Got CUDNN_STATUS_NOT_INITIALIZED when calling backward() through a module written in C++ API

wctu · July 29, 2020, 8:50pm

I got the error msg when calling backward() through a module written in C++ extension.
I wrote the module based on this tutorial
https://pytorch.org/tutorials/advanced/cpp_extension.html
The module works fine when calling the forward or backward alone.
It also works fine when calling forward along with other torch layers in python.
The following error only occurs when calling backward() and when the module is connected with other layers.

Traceback (most recent call last):
File “/home/wctu/Project/semseg/spn/ptsemseg/models/spn_2way.py”, line 554, in
out.backward()
File “/home/wctu/.local/lib/python3.6/site-packages/torch/tensor.py”, line 185, in backward
torch.autograd.backward(self, gradient, retain_graph, create_graph)
File “/home/wctu/.local/lib/python3.6/site-packages/torch/autograd/init.py”, line 127, in backward
allow_unreachable=True) # allow_unreachable flag
RuntimeError: cuDNN error: CUDNN_STATUS_NOT_INITIALIZED
Exception raised from createCuDNNHandle at /pytorch/aten/src/ATen/cudnn/Handle.cpp:9 (most recent call first):
frame #0: c10::Error::Error(c10::SourceLocation, std::string) + 0x42 (0x7fc019acd1e2 in /home/wctu/.local/lib/python3.6/site-packages/torch/lib/libc10.so)

According to a previous post, the pytorch installation has already taken care of the cuda, cudnn installation. Does the raised error mean I am using mismatched CUDA driver version?
I am using PyTorch 1.6 and CUDA 10.2 on a Ubuntu 18.04 machine. The CUDA driver is 440.95.01.

Update:
I found the issue has nothing to do with cudnn. It is similar to the post 26114, where the issue was raised by wrong indexing in my CUDA kernel. Once I fix the bug, it works fine now.

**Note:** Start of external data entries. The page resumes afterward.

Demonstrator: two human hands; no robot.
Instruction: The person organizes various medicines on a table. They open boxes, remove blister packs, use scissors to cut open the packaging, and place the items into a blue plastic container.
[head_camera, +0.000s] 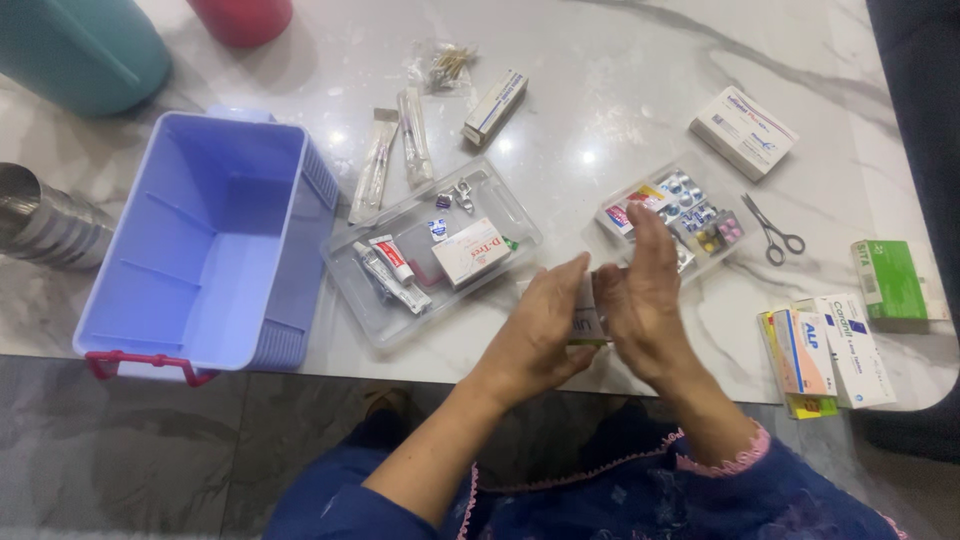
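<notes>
Both my hands meet over the near edge of a white marble table (620, 90). My left hand (535, 325) and my right hand (640, 300) press a small white medicine box (585, 318) between their palms; most of the box is hidden. Just left of the hands lies a clear plastic tray (392, 322) with tubes, a white-and-red box and small clips. Behind my right hand sits a second clear tray (700, 180) of blister packs.
An empty lilac plastic bin (215, 240) with red handles stands at the left. Scissors (772, 232), a green box (890, 280), stacked medicine boxes (830, 350), a white box (743, 132), wrapped swabs (395, 160) and another slim box (495, 106) lie around. Teal and red containers stand far left.
</notes>
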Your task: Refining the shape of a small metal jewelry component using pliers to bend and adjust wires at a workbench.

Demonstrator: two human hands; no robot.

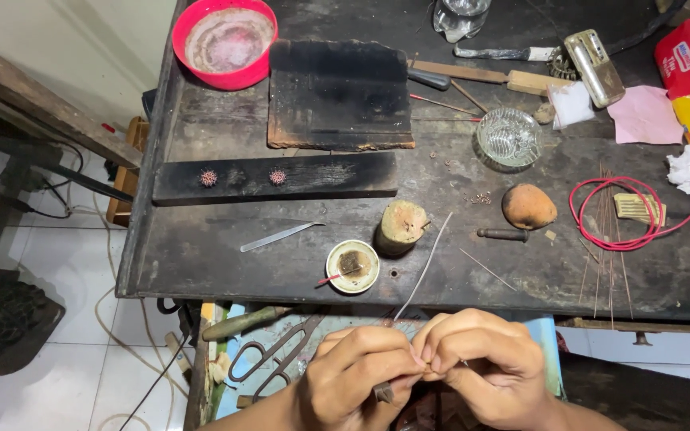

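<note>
Hands meet below the desk's (201, 263) near edge: left hand (353, 375) and right hand (481, 363) each pinch one thin wire (425, 267) closed-fingered.

Both hands (429, 363) on thin wire (423, 271)

Both hands, left hand (353, 375) and right hand (485, 369), sit together below the bench (201, 255) edge, over an open drawer crowded with scissors (273, 359); straight ahead a small round tin (352, 266), a wooden stump (400, 227) and a long thin wire (425, 267) stand in the way; left of the tin, past the flat metal file (279, 235), the bench front lies bare; to the right, thin rods (604, 239) and a red wire loop (620, 215) clutter the surface; the black wooden bar (337, 175) blocks reach further back.
</note>
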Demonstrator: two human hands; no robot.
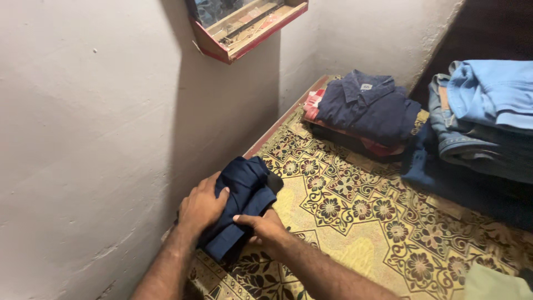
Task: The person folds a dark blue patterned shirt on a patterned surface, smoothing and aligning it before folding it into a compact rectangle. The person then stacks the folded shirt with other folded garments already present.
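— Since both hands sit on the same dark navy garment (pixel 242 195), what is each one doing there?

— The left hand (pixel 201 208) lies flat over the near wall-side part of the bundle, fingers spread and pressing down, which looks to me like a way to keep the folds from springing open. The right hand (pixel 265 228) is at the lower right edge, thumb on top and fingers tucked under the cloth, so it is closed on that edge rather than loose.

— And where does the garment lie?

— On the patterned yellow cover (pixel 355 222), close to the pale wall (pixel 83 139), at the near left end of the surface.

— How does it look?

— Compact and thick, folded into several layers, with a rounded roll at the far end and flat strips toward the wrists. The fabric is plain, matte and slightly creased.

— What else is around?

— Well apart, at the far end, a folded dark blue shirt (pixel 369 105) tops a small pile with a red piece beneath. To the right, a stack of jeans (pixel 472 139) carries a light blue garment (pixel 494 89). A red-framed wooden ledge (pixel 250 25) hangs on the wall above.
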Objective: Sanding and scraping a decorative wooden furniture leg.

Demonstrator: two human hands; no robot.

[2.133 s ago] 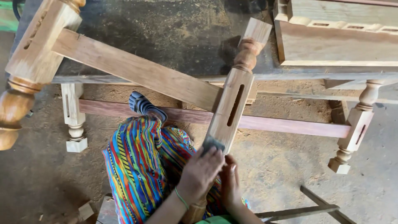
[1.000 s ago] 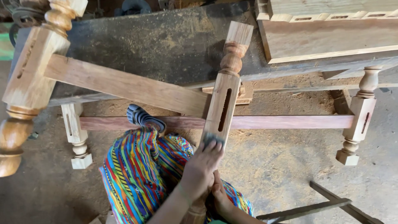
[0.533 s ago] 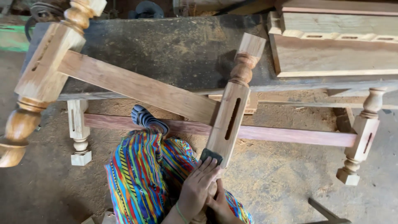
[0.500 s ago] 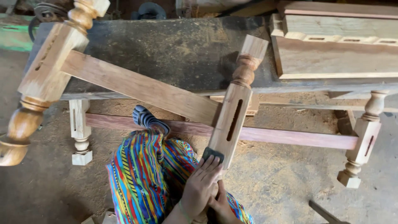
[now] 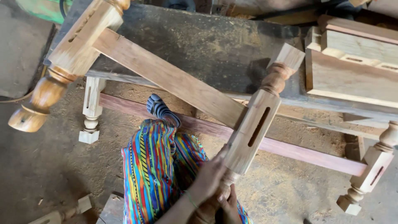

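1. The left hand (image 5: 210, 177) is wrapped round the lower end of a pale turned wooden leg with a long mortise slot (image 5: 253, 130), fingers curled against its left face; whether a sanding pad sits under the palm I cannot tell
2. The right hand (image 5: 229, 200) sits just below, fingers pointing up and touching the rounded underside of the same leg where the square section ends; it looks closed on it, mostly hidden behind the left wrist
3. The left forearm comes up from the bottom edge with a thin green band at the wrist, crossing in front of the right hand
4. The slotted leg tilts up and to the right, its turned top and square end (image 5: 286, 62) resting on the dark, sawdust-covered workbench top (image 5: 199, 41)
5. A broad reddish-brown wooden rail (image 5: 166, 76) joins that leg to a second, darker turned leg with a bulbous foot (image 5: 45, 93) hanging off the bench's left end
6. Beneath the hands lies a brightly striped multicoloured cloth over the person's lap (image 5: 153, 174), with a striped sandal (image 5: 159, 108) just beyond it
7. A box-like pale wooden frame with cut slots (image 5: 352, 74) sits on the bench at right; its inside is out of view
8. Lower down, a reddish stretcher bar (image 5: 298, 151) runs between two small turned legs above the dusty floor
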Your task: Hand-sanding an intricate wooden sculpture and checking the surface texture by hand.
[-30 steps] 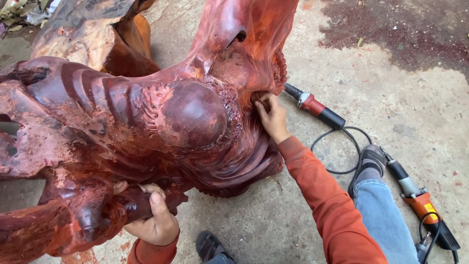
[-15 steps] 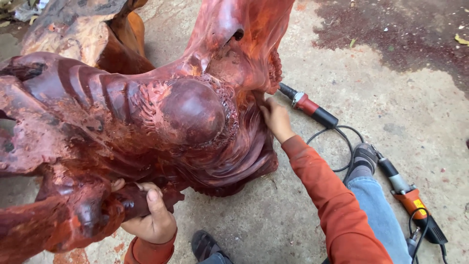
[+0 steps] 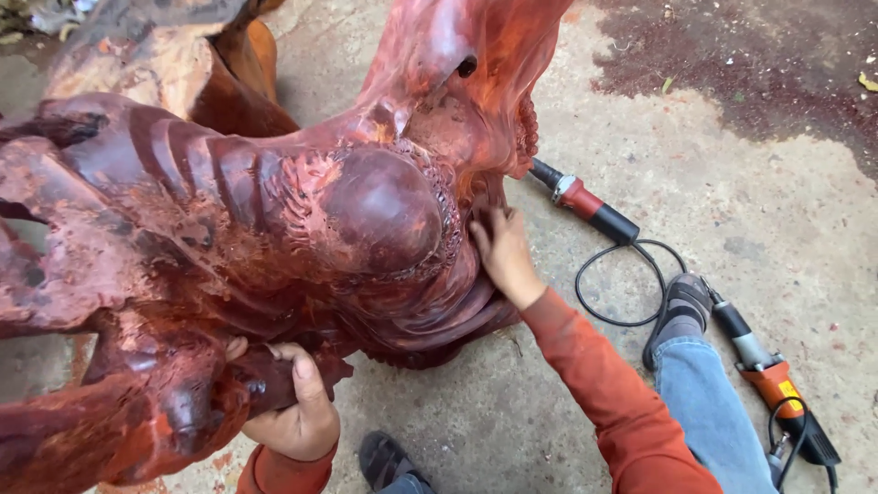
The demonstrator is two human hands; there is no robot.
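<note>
Filling the left and centre of the frame, the large red carved wood sculpture stands on the concrete floor. At lower left, the left hand has its fingers clenched around a carved knob; the right hand presses flat against carved folds, fingers spread. Two corded grinders lie at right.
</note>
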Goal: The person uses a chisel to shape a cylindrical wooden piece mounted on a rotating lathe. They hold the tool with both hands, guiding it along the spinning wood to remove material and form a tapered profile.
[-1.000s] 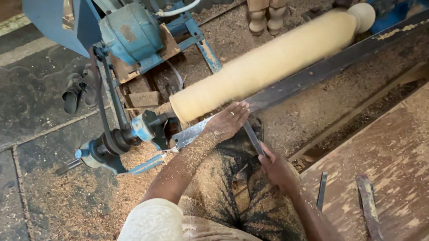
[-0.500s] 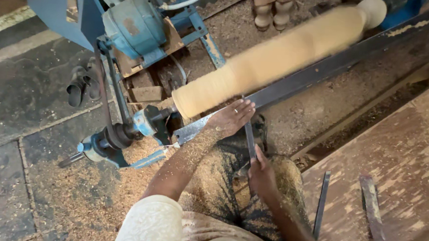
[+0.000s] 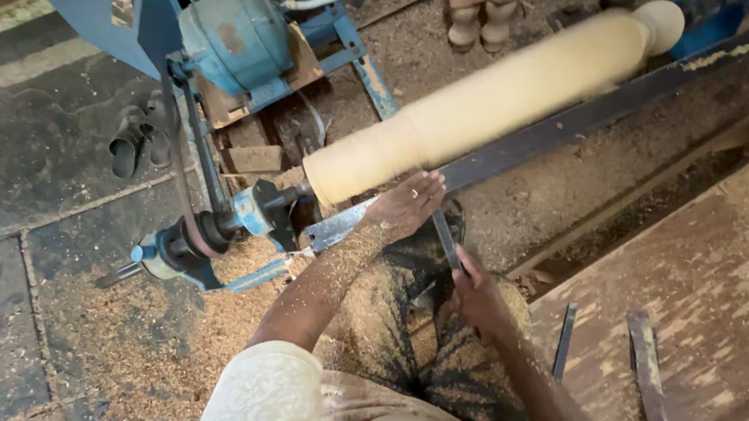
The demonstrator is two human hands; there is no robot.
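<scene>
Pale wooden cylinder (image 3: pixel 491 101) lies blurred beside chisel (image 3: pixel 444 237).

Daylight, soft and even, moderately bright; no hard shadows, no glare. Source direction unclear. Dimmer patches under the blue motor (image 3: pixel 238 37) and along the dark steel rail (image 3: pixel 567 127). The pale wooden cylinder (image 3: pixel 482 105) is smeared by motion blur, surface grain unreadable, edges soft, worst toward its rounded end at the top right. Left hand (image 3: pixel 405 205) and right hand (image 3: pixel 477 293) reasonably sharp, sawdust specks on the forearms visible. The chisel (image 3: pixel 446 236) is slightly soft. Stone floor (image 3: pixel 44 159) at left crisp. Mild wide-angle stretch at the corners. The cream sleeve (image 3: pixel 275 393) at the bottom edge is close and a little soft.
</scene>
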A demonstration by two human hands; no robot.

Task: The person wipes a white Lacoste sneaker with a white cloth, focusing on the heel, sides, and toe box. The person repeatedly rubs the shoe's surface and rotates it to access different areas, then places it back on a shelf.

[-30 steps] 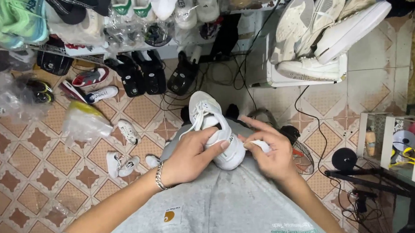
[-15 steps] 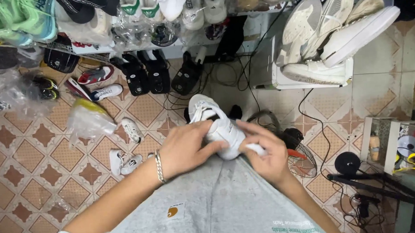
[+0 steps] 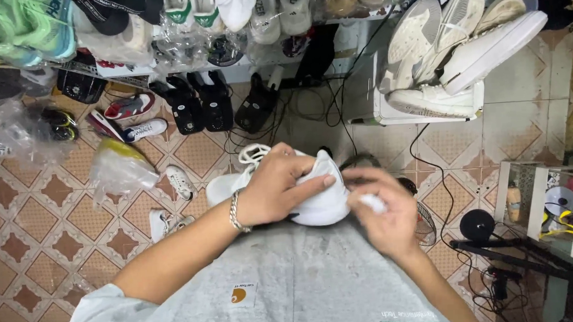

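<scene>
Left hand [image 3: 276, 192] is clamped over the top of a white sneaker [image 3: 314, 201], fingers wrapped across its upper, a silver bracelet [image 3: 236, 211] on that wrist. The sneaker lies sideways above the person's lap, over the grey shirt [image 3: 285, 283], laces [image 3: 253, 153] spilling out at its far end. Right hand [image 3: 384, 208] is closed around a small white wad [image 3: 373, 203] pressed right at the sneaker's heel end; what that wad is, I cannot tell, it's blurred. The hands and the shoe cover whatever sits straight beneath them, and a small fan [image 3: 422, 224] on the floor peeks out just beyond the right wrist. Around them the patterned tile floor [image 3: 38, 217] is crowded: a crumpled plastic bag [image 3: 120, 167] near the left, tiny white shoes [image 3: 179, 182] just beside it, a red-and-white pair [image 3: 130, 116] further off. Black shoe-shaped devices [image 3: 200, 101] line the floor's far edge with cables [image 3: 323, 108] tangled behind them. A white box [image 3: 426, 113] at the far right carries a heap of pale sneakers [image 3: 452, 38]. Bagged shoes [image 3: 184, 30] hang along the top edge. At the right edge stands a rack [image 3: 546, 201], with a black stand [image 3: 477, 225] near it.
</scene>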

ptrblck · July 30, 2020, 8:16am

Good to hear you narrowed down the indexing issue.
For the sake of completeness: due to the asynchronous execution of CUDA kernels, you might see errors from different libs or code places. To get a better stack trace, which should point to the failing operation, you could run the script via: CUDA_LAUNCH_BLOCKING=1 python script.py args.